Eyes from young chickens (2 weeks of age) and adults (1.5 years of age) were dissected out. Cross sections through all layers of the posterior globe were prepared and fixed for standard transmission electron microscopy.
In older chickens, the choroidal extracellular matrix is densely packed at the interface, while in younger birds it is much looser. A clear border of 1-2 layers of fibroblast-like cells was present at the choroidal-scleral interface at both ages; these cells did not have a basement membrane, nor were there membrane specializations facing the sclera. The concentration of ribosomes was more pronounced in the cells of younger animals. Mechanical adhesion of these cells to scleral tissue is achieved by bolt-like protrusions (approximately 100 nm in length) of the choroidal fibroblasts into the scleral extracellular matrix, at both ages. Furthermore, off-shoots of scleral collagen fibrils cut under the fibroblast layer.

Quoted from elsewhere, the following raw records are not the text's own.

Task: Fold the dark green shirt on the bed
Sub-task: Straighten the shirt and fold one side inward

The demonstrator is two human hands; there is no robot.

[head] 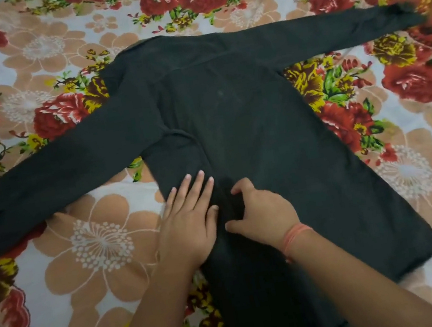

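Observation:
The dark green shirt (244,119) lies spread flat across the bed, collar at the far end and both long sleeves stretched out to left and right. Its left side edge is folded inward over the body. My left hand (187,218) rests flat, fingers apart, on that folded edge near the shirt's lower left. My right hand (261,207) sits just beside it on the shirt's middle, fingers curled and pinching a small ridge of the fabric. An orange thread band circles my right wrist.
The bed is covered with a floral sheet (99,238) of red, yellow and peach flowers on white. The right sleeve's cuff (400,14) reaches the sheet's patterned border at the far right. The left sleeve (43,185) runs off toward the left edge of view.

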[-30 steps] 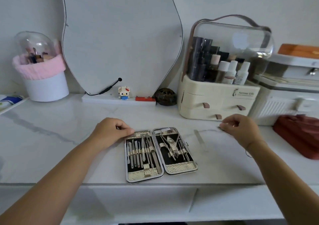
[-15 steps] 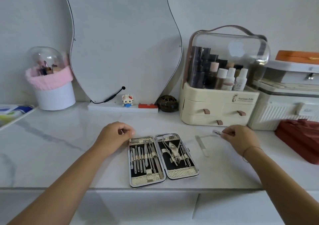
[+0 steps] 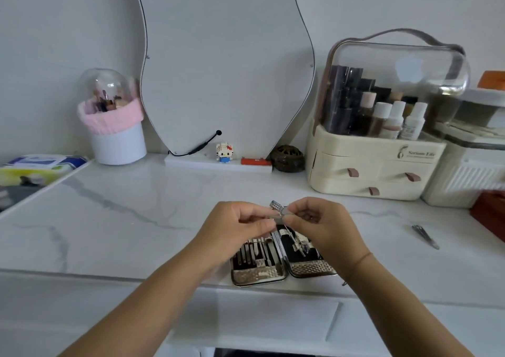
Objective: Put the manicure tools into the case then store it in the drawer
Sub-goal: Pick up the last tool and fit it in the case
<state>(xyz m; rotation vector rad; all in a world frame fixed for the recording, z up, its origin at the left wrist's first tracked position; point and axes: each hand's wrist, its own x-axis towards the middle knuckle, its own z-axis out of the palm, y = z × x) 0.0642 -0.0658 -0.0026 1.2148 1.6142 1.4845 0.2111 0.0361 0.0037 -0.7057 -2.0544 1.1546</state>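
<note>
– Both hands had shifted since the second before. Left hand (image 3: 237, 228) had left its spot by the far left corner of the case (image 3: 259, 274). Right hand (image 3: 322, 225) had come in from the right, away from the tabletop near the cream organiser (image 3: 374, 165). They met over the case.

– Grip?

– Fingers of both curled, each hand pinching the same small metal tool (image 3: 277, 209) between thumb and fingertips. Left hand had its left end, right hand its right end. A textured tip stuck up between the two hands. I held the tool above the case, clear of it.

– And the case itself?

– Open and flat at the near edge of the marble tabletop (image 3: 123, 220), straight under my hands. Two halves lay side by side, hinge running near to far. The left half held a row of slim tools. My right hand and wrist hid part of the right half, though a few tools showed.

– Anything loose?

– A second tool (image 3: 425, 237), dark metal, lay on the tabletop well to the right of the case. The organiser stood far right, with bottles under its clear lid and three small drawers below. A mirror (image 3: 226, 69) leaned at far centre, and a pink-cuffed brush pot (image 3: 114, 137) stood far left.
</note>
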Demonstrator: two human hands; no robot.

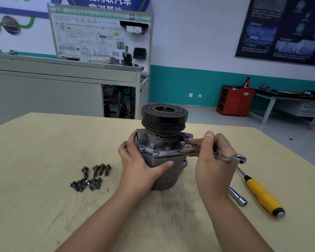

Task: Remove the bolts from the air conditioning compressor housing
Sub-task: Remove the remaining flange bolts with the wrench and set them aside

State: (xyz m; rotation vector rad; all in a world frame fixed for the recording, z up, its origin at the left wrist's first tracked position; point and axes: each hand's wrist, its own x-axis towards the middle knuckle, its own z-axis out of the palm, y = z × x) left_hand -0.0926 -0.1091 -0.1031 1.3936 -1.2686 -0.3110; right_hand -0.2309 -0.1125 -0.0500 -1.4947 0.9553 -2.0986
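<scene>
The right hand (213, 160) pinches the wrench (231, 158), its ring on a bolt (185, 144) at the right edge of the compressor (162, 142), which the left hand (138, 164) hugs on the table (44, 160), and the ring could slip off if it tilts.

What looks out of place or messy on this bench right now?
Nothing looks damaged or spilled. The removed bolts lie loose in a scattered heap left of the compressor, and dark grime smudges the table near its base.
</scene>
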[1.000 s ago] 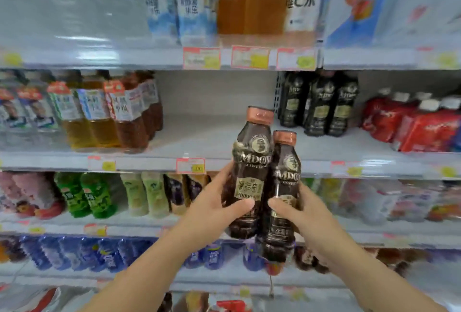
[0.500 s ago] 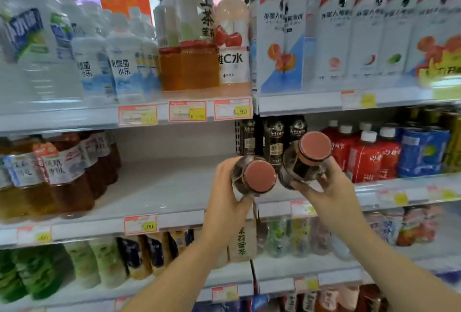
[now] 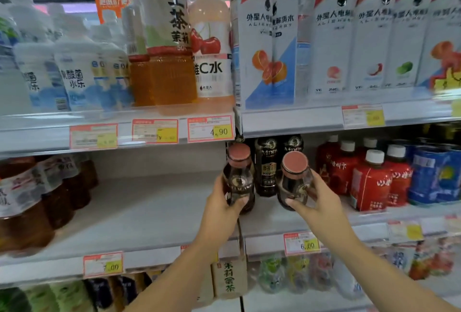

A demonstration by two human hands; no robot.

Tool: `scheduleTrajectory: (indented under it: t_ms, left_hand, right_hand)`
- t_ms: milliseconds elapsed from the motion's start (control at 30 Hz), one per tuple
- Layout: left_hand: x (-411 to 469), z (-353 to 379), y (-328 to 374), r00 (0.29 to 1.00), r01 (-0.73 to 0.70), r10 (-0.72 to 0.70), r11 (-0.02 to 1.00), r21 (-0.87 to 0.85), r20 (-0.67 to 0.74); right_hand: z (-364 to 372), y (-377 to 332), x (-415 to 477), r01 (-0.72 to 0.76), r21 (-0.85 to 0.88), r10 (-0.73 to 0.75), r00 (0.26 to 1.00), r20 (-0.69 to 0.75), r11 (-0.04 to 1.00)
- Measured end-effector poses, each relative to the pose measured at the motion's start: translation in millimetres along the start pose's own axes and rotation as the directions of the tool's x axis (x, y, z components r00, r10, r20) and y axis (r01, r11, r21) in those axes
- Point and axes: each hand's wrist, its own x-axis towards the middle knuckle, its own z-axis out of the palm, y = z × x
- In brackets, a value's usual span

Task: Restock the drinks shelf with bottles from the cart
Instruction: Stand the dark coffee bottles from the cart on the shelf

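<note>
We stand in front of a big wall of drinks, and the middle shelf is the one we care about, because it has a wide bare patch just left of where our hands are. To the far left of that patch sit brown tea bottles, and to the right are red bottles with white caps. Between them, at the back, stand a few dark coffee bottles like the ones we carry. Our left hand is wrapped tight around one dark bottle with a pink cap, held upright over the shelf, just in front of the ones at the back. Our right hand is wrapped around a second dark bottle, tipped a little so we see its cap from above. We think we are at the putting-down step: both bottles are up at the shelf, but we cannot tell if either one is resting on it yet. Next we should stand the tipped one up straight, then set both down in front of the others, and then let go gently so nothing tips over.
</note>
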Motion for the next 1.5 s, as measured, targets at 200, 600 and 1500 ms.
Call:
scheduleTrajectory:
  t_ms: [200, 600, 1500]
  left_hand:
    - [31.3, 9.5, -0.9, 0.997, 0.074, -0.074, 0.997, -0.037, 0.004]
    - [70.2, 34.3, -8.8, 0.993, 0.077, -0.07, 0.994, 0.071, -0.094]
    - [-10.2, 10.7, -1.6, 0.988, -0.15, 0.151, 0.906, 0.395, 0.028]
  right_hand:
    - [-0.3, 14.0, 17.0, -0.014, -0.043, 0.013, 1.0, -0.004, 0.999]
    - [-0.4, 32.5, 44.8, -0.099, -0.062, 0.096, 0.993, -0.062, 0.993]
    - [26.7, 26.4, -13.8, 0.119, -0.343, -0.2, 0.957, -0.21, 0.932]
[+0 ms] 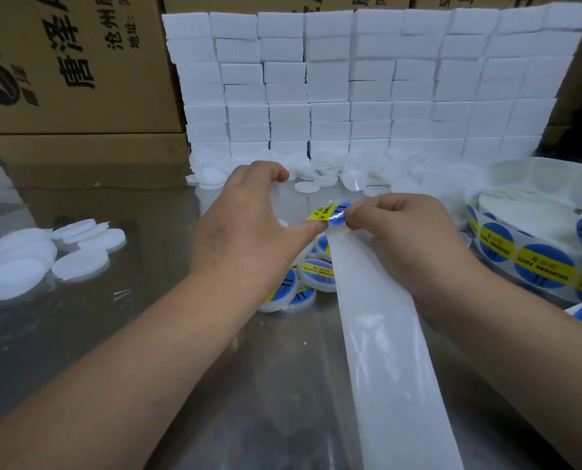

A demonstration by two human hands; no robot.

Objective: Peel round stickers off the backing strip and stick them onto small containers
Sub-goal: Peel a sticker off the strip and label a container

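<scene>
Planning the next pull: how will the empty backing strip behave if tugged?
The backing strip looks floppy, trailing in a long slack band below the right hand. Its glossy sheen suggests it is slippery. It looks thin, so it is probably light.

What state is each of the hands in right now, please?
Left hand: fingers curled, thumb touching the round sticker; a grip cannot be told.
Right hand: pinching the round sticker at the backing strip's end.

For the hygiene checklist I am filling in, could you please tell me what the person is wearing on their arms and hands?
Nothing worn is visible. The left hand and the right hand are bare, with no gloves and no rings in view. The left forearm and the right forearm are uncovered all the way to the picture's edge: no sleeve, watch or bracelet shows.
</scene>
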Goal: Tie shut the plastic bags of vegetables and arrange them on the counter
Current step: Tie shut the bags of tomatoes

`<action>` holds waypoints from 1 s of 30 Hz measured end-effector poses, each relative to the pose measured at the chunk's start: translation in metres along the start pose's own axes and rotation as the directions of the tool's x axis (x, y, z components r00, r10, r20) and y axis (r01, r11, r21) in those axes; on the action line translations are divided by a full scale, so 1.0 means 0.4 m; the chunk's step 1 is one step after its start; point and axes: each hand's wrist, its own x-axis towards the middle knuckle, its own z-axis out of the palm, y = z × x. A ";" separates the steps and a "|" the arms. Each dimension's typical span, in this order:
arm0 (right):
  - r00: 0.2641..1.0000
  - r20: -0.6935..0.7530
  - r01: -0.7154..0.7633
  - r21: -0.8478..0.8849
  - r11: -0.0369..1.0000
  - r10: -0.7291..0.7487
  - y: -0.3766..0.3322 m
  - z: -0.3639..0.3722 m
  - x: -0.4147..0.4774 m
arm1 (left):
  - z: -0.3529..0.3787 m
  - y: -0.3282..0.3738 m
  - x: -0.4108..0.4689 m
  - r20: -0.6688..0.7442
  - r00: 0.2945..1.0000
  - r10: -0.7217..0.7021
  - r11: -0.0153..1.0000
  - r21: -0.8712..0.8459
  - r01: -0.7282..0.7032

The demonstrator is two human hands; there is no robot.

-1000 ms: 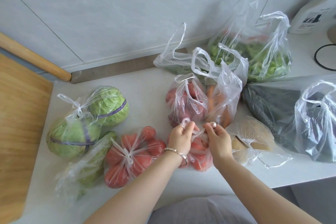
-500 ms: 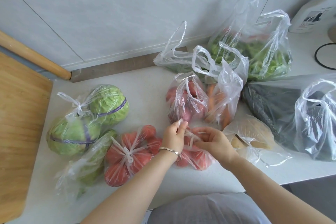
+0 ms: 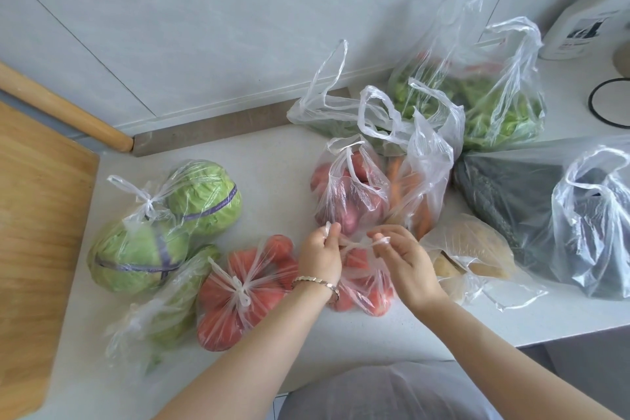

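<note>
The left hand, wearing a thin bracelet at the wrist, is pinching 1 handle of a clear bag of tomatoes between thumb and fingers, and the right hand is pinching the other handle at its fingertips, with its other fingers loosely curled. The 2 handles are crossing in a twisted strand stretching between the hands, just above the bag, which is sitting near the front edge of the white counter under both hands. At 9 o'clock from the hands, touching the left wrist, a second tomato bag is lying knotted shut. Beyond it, at 9 to 10 o'clock, a tied bag of 2 cabbages is resting beside a wooden board, with another bag of green vegetables lying at 8 o'clock. At 12 o'clock an open bag of reddish produce is standing next to a bag of carrots. At 3 o'clock a bag of potatoes is lying untied. Farther out, at 1 to 2 o'clock, open bags of leafy greens and dark vegetables are crowding the counter.
</note>
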 end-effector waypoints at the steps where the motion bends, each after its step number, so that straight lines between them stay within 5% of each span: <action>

We did not find any evidence of mechanosensory structures in the interface between the choroid and sclera, weakening the hypothesis for a choroidally-mediated mechanical mechanism in ocular growth regulation, although not precluding it. The looser arrangement of the suprachoroidal matrix in younger chickens may indicate a lesser diffusion barrier between the layers. The greater number of ribosomes indicate higher protein turnover. Both these factors might influence the relative growth rates of fast-growing young eyes versus slower-growing older eyes.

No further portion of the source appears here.